_Exercise objective_. Give back every record word for word, keeping the pictures out.

Recorded data:
|---|

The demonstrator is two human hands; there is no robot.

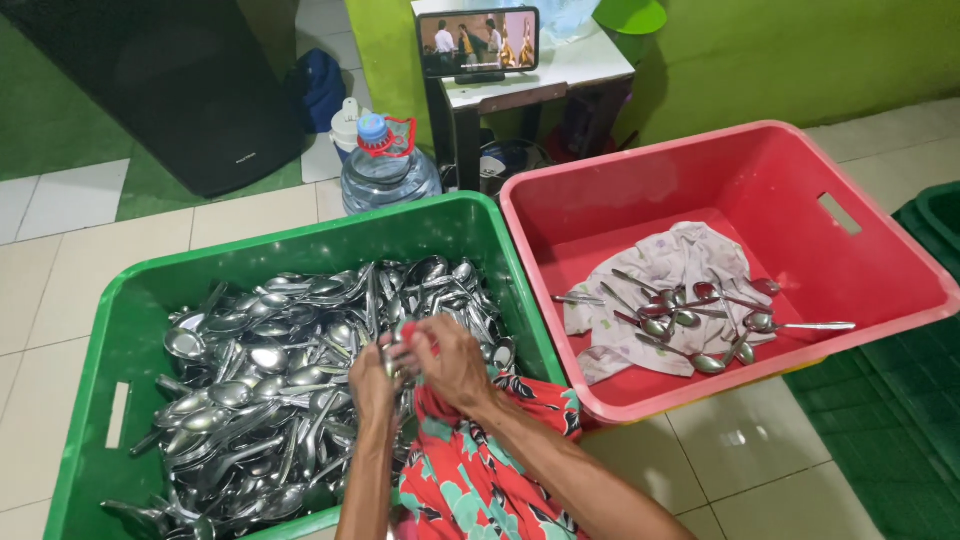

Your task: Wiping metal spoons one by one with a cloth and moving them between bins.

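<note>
Here, seen from above, two bare hands meet over a deep green plastic crate (130,330) heaped with shiny stainless-steel spoons (270,380). The left hand (372,378) and right hand (450,362) are both closed around a single steel spoon (398,345), wrapped in a red floral cotton cloth (470,470) that drapes down over the crate's near rim. Only a sliver of the spoon shows between the fingers; which end points where cannot be told.

The spoon is likely light, rigid and smooth, so it may slip if wet; the narrow handle gives the surest hold, with the cloth adding grip. The cloth is soft and limp and would bunch wherever pinched.

Just to the right stands a red plastic crate (880,260), touching the green one, holding a pale crumpled cloth (660,265) with a few loose spoons (700,320) on it. Beyond are a large clear water bottle (385,170) and a phone propped on a small table (478,42).
</note>
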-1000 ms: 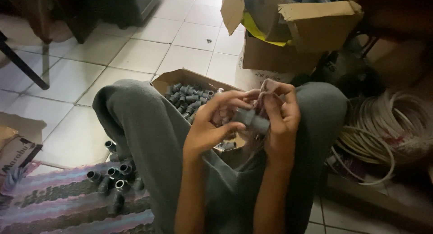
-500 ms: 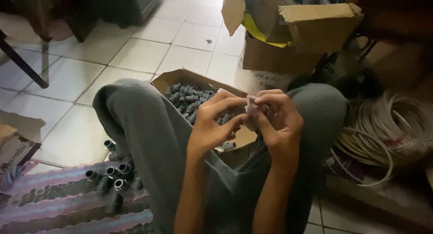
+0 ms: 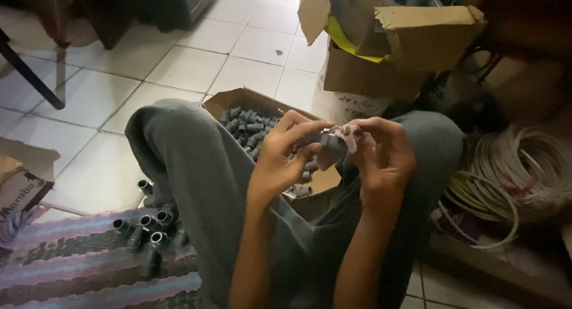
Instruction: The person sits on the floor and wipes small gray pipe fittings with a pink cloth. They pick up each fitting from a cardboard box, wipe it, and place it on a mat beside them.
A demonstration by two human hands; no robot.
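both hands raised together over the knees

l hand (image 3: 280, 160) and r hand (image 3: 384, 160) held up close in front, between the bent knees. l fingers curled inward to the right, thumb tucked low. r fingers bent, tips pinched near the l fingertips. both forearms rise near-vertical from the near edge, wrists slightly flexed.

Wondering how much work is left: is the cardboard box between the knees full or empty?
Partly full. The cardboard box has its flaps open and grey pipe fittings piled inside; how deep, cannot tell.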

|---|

_Result of the exercise_.
The demonstrator is two human hands; there is no robot.


Your task: Wiping metal spoons one by one with a cloth and moving them between bins.

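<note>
Here, seen from above, two bare hands meet over a deep green plastic crate (130,330) heaped with shiny stainless-steel spoons (270,380). The left hand (372,378) and right hand (450,362) are both closed around a single steel spoon (398,345), wrapped in a red floral cotton cloth (470,470) that drapes down over the crate's near rim. Only a sliver of the spoon shows between the fingers; which end points where cannot be told.

The spoon is likely light, rigid and smooth, so it may slip if wet; the narrow handle gives the surest hold, with the cloth adding grip. The cloth is soft and limp and would bunch wherever pinched.

Just to the right stands a red plastic crate (880,260), touching the green one, holding a pale crumpled cloth (660,265) with a few loose spoons (700,320) on it. Beyond are a large clear water bottle (385,170) and a phone propped on a small table (478,42).
</note>
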-1000 ms: 
-500 ms: 
+0 ms: 
Instruction: The person sits on the floor and wipes small gray pipe fittings with a pink cloth. They pick up each fitting from a cardboard box, wipe it, and place it on a mat beside them.
A demonstration by two human hands; no robot.
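both hands raised together over the knees

l hand (image 3: 280, 160) and r hand (image 3: 384, 160) held up close in front, between the bent knees. l fingers curled inward to the right, thumb tucked low. r fingers bent, tips pinched near the l fingertips. both forearms rise near-vertical from the near edge, wrists slightly flexed.

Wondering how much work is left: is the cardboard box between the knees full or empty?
Partly full. The cardboard box has its flaps open and grey pipe fittings piled inside; how deep, cannot tell.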

No additional work is needed on this exercise.